Puede que el Domingo sea el peor día de la semana para acudir a un concierto, pero a pesar del frío madrileño y la pereza que suele producir esta jornada, la primera visita de Nilüfer Yanya a Madrid era una cita obligada. Su disco es uno de los destacados de este 2019, y había que ver como defendía en directo las canciones de ese “Miss Universe”, y las de sus Eps previos.

La artista británica no consiguió llenar la sala El Sol, que estaba un poco desangelada, pero sí que logró cautivar a los allí presentes durante casi una hora. Empezó con calma, tirando de sus temas más reposados, y dejando que el saxo y el reverb de su guitarra tomaran protagonismo (además del incomodo humo). Y es que, maneja de maravilla estos ingredientes, los cuales, unidos a su voz, grave y perezosa, hacen que estemos ante una propuesta más que sugerente, casi jazz. Si a esto le añadimos lo solvente que es su banda, la cual, en todo momento, sonó sin ningún tipo de fisuras, nos encontramos con la fórmula perfecta. Así, en directo, cortes como ‘Florist’ y ‘Golden Cage’, terminan sonando a una especie de Sade actualizada. Pero claro, las guitarras también tienen que rugir de vez en cuando, y de eso se encargó muy bien un corte como ‘Thanks 4 Nothing’, que nos mostró lo mucho que le gustan los Pixies a la británica. De hecho, inmediatamente después, atacó su versión del ‘Hey’, la cual, gana bastante con el saxo.
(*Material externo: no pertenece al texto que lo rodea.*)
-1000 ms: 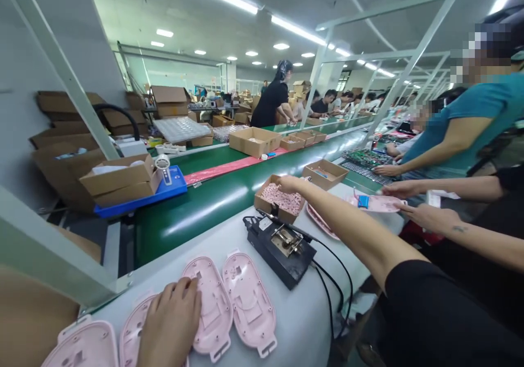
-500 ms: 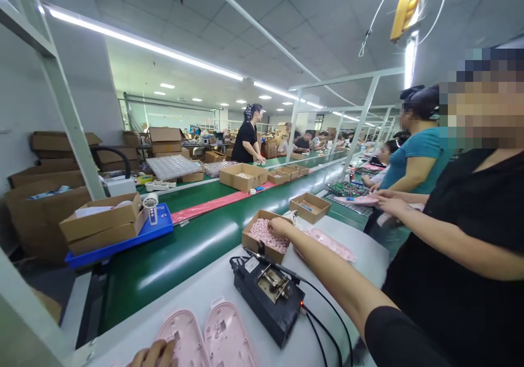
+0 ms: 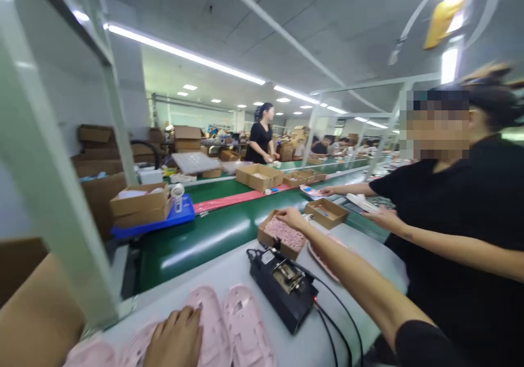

Poco a poco, el concierto fue subiendo de intensidad, y la batería y los cambios de ritmo fueron ganando protagonismo. Un tema como ‘Baby Blue’, que representa su faceta más bailable, sonó contundente y rompió un poco la calma de la noche. Al igual que esa ‘Baby Luv’ tan intensa, que aquí tocaron un tanto más acelerada. Pero sí es cierto que parece que está mucho más cómoda con el lado más reposado de su música, al que volvió en temas como ‘Monsters Under The Bed’ y ‘The Unordained’. Aunque eso sí, para cerrar la primera parte del concierto, nada como tirar de potencia y distorsión, la que tienen ‘Angels’ o ‘In Your Head’, que fueron recibidos como los hits son. Y para el bis, nada mejor que ‘Heavyweight Champion of the Year’, en la que encontramos, tanto su lado más introspectivo, como esas catarsis guitarreras que tanto le gustan.

Sin duda alguna, ya podemos decir que Nilüfer Yanya lo tiene todo, porque su directo es casi perfecto, y le hace justicia a esas grandes canciones que tiene. Además, lleva una banda muy joven, como ella, pero realmente solvente.